> What you are asked to do: Would you retype exactly the lines below, starting with the one that has "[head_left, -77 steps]" and going on through the one that has "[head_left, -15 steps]", with no pictures and nothing else?

> Data section:
================================
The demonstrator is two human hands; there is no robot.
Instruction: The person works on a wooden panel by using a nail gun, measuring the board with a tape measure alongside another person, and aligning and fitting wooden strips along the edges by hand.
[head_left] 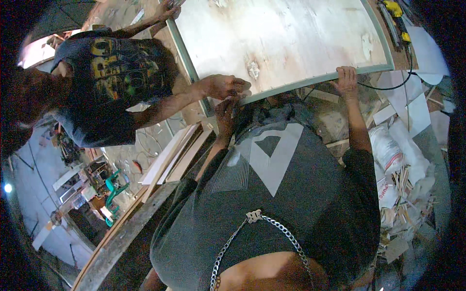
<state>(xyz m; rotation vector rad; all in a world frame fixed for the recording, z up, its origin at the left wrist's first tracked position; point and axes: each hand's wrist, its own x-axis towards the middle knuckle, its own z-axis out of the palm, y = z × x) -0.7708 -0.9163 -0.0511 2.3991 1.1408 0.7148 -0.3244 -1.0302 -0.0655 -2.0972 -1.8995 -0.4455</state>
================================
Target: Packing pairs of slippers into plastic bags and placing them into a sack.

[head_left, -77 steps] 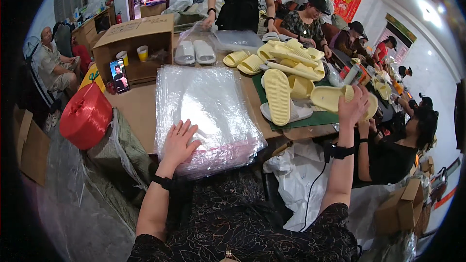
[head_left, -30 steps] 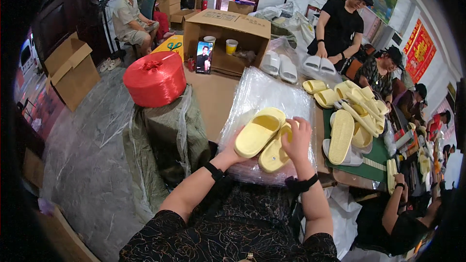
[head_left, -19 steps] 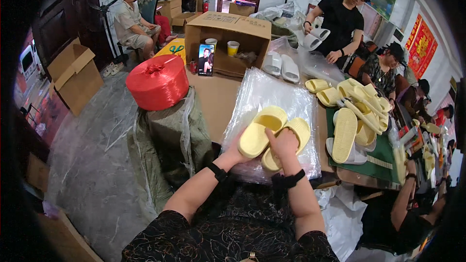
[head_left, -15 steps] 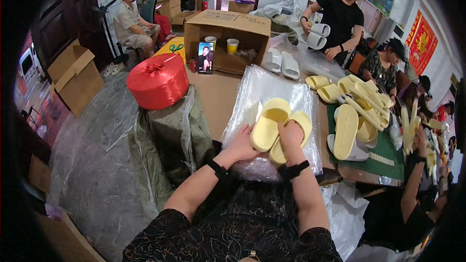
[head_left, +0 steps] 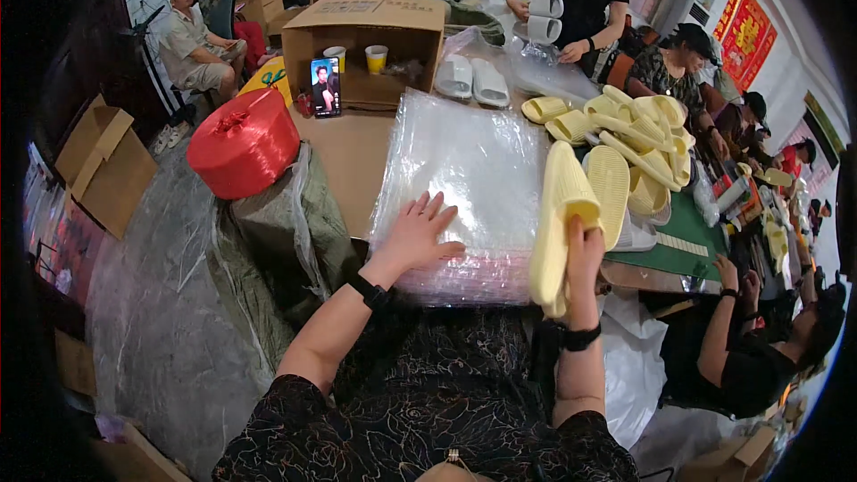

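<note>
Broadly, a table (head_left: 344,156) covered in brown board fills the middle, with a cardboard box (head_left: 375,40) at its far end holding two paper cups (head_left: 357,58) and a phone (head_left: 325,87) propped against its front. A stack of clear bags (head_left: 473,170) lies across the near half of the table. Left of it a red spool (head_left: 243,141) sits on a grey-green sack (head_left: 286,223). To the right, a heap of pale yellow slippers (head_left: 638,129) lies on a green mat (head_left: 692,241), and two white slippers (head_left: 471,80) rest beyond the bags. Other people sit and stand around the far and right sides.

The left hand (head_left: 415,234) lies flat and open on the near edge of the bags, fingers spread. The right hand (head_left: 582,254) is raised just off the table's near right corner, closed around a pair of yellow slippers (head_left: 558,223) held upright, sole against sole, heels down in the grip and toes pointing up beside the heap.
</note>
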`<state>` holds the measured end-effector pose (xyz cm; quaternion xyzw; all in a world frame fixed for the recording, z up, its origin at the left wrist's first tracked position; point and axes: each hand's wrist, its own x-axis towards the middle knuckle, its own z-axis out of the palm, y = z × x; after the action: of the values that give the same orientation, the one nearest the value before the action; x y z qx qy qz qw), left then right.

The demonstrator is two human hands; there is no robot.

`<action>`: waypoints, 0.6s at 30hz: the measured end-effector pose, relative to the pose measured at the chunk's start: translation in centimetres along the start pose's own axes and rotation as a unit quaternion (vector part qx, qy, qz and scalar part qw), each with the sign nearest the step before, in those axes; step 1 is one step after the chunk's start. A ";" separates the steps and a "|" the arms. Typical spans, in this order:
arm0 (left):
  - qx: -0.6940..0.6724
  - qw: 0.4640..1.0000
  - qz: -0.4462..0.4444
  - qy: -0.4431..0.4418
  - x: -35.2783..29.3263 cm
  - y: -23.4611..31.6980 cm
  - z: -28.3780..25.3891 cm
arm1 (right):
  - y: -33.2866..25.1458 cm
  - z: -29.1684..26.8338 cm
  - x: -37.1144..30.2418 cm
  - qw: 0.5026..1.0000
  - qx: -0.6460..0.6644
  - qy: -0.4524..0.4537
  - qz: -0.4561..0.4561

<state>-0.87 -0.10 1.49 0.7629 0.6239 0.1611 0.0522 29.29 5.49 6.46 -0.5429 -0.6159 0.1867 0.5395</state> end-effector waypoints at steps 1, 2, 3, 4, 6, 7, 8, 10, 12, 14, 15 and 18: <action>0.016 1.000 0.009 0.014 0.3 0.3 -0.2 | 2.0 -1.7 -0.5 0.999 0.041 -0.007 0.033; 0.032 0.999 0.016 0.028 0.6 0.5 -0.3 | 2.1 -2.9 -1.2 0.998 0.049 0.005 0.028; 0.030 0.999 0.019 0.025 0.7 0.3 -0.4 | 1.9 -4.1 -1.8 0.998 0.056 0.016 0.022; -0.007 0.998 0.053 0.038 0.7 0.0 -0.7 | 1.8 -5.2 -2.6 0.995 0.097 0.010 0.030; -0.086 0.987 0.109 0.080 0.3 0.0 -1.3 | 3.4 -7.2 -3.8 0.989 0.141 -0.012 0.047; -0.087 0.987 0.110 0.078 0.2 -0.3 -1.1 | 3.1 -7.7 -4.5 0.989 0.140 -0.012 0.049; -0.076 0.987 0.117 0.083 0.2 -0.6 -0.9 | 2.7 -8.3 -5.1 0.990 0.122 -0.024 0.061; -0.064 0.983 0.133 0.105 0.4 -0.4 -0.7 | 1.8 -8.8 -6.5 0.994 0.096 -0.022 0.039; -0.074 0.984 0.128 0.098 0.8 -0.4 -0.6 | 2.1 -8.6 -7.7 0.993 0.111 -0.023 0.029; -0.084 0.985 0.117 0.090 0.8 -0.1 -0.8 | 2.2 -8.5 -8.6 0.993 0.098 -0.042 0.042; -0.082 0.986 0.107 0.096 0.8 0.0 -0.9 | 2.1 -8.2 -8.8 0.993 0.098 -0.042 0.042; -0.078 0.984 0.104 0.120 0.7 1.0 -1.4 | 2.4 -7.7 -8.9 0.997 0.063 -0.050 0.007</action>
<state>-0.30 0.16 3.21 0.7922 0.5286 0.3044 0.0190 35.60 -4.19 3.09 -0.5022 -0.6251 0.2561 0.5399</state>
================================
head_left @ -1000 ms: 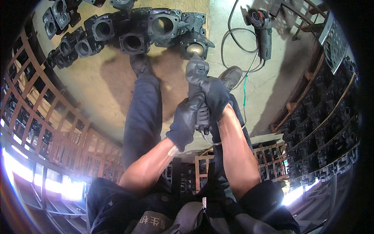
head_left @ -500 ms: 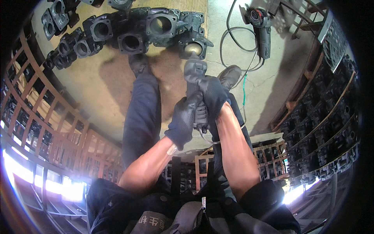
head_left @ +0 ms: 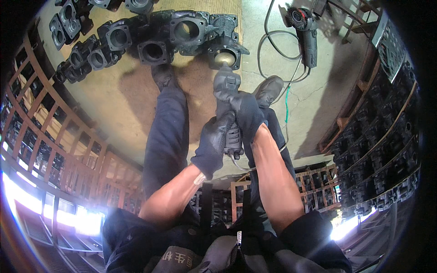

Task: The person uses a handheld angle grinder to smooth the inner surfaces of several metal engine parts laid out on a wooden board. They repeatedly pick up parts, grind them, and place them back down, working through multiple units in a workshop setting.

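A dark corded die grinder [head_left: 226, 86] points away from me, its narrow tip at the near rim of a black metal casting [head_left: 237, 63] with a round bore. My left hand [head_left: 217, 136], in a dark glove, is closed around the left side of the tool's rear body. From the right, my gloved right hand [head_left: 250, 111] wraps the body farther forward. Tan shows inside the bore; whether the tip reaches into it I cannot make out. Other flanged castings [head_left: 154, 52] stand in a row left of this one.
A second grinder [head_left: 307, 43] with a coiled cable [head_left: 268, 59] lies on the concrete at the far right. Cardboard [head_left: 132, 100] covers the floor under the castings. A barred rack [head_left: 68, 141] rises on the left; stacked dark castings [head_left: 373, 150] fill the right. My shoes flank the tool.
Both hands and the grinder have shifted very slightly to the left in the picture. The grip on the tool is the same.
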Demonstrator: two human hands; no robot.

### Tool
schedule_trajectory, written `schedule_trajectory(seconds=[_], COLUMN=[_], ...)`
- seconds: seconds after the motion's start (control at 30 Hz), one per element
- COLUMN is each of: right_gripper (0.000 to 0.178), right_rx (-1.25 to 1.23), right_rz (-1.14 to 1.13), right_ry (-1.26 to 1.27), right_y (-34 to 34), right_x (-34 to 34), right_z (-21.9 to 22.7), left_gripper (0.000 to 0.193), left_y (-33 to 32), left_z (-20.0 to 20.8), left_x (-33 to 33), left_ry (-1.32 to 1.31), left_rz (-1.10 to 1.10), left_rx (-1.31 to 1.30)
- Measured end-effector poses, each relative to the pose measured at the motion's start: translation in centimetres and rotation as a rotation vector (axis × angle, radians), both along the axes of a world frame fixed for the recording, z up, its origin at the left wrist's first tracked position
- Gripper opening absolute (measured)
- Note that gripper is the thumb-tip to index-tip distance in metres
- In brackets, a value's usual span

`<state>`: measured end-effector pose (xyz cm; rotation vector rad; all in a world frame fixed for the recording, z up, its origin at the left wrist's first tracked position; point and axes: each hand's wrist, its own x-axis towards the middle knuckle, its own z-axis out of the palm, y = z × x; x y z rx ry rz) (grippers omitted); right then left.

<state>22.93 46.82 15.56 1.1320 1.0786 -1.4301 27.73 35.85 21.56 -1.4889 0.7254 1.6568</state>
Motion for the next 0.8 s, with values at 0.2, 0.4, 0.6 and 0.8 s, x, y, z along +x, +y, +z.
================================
> Response area:
[head_left, -77 steps] 
[head_left, -30 steps] 
[head_left, -19 steps] 
[head_left, -15 steps] 

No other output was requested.